▶ [How to complete this task]
Which lines below contain the word "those"? Copy each one.

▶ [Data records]
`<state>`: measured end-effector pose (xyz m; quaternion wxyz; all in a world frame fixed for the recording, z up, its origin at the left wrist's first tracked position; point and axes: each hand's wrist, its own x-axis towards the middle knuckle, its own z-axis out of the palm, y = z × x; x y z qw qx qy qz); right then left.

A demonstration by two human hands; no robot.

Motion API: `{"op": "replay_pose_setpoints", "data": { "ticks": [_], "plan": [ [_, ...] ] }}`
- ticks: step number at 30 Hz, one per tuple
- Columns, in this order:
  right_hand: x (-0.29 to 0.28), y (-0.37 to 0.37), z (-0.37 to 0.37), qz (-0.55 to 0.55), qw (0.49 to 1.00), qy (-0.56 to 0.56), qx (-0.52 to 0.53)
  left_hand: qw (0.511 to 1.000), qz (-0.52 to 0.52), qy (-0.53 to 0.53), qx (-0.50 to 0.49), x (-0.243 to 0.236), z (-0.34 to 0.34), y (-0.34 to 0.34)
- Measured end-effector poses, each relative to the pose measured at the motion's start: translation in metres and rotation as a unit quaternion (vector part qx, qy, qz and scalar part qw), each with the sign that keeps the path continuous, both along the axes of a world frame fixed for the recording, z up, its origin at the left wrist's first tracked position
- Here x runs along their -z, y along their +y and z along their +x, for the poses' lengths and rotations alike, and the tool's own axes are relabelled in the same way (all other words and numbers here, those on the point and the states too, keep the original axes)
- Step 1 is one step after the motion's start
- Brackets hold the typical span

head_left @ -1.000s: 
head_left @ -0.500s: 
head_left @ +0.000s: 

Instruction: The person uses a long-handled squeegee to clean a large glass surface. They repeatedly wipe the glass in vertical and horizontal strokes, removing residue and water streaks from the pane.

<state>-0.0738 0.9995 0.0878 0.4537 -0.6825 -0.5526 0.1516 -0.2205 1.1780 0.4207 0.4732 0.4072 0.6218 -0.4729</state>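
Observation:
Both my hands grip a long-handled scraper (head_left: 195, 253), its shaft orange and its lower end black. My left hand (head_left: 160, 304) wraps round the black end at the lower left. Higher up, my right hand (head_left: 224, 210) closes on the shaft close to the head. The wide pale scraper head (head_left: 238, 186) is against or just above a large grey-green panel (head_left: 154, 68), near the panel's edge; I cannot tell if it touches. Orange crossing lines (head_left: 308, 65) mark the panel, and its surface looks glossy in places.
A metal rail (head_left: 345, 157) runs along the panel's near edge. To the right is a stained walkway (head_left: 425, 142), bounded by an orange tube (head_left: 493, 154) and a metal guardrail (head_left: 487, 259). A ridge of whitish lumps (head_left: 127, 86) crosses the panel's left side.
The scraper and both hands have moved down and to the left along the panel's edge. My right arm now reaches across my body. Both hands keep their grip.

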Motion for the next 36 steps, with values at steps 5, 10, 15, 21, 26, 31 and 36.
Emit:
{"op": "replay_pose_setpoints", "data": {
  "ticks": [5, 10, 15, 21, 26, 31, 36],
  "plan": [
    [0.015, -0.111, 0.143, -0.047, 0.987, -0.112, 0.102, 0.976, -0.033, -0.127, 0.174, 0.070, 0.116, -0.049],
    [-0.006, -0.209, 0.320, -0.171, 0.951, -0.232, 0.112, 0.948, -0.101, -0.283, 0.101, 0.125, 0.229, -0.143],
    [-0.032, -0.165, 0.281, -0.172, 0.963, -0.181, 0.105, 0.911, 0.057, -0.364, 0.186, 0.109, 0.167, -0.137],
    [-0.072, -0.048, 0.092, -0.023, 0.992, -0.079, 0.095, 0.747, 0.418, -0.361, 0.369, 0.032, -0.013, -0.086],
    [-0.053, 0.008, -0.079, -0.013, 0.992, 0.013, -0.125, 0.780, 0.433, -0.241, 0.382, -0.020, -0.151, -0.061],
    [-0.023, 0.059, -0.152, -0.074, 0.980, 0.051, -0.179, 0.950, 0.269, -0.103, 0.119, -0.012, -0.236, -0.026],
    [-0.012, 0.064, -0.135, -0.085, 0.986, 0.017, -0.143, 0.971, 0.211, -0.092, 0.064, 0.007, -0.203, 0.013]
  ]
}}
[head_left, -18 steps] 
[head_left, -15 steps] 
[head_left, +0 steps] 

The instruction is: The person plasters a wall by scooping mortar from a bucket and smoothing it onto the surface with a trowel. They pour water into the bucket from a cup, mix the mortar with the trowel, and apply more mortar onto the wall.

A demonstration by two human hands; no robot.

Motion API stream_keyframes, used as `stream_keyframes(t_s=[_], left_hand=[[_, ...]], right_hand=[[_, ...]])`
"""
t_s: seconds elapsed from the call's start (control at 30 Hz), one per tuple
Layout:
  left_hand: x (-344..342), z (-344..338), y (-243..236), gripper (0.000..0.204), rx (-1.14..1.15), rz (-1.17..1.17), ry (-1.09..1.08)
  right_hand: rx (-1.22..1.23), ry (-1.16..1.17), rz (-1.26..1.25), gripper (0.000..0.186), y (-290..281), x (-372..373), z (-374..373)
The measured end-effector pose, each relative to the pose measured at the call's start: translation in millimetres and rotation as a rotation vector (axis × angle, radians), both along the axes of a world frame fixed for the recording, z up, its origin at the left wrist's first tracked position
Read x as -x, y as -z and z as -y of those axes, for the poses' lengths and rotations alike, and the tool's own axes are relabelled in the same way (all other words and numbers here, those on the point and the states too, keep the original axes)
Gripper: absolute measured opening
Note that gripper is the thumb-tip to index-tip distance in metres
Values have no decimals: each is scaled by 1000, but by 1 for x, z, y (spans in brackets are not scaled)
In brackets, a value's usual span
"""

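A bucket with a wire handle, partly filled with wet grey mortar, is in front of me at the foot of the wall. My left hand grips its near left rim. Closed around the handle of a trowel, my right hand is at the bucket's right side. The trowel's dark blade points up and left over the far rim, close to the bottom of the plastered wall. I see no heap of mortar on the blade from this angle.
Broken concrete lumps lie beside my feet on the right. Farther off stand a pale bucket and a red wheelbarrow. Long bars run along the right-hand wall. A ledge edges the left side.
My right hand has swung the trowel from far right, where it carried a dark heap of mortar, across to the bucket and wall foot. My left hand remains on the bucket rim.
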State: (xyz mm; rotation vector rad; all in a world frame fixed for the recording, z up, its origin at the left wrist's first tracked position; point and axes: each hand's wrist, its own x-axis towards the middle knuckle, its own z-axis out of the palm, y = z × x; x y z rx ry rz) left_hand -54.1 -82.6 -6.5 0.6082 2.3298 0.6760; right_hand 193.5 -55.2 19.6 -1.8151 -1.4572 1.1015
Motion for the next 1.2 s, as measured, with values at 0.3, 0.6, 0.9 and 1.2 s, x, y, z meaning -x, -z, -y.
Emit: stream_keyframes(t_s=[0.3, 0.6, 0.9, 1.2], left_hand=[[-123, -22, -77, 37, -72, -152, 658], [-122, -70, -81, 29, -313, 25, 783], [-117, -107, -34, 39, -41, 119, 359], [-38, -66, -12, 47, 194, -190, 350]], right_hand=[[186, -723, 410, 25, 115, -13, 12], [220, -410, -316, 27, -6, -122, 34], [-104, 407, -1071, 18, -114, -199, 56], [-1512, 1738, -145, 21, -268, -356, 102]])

▶ [Solution to this task]
- Here x runs along their -z, y along their +y and z along their +x, for the poses' lengths and rotations alike, and the tool's own axes are relabelled in the same way (all other words and numbers here, those on the point and the states too, keep the original axes)
Read x as -x, y as -z and z as -y of those axes, for the poses' lengths and rotations alike, and the tool's own axes are relabelled in the same way (all other words and numbers here, those on the point and the states too, keep the original axes)

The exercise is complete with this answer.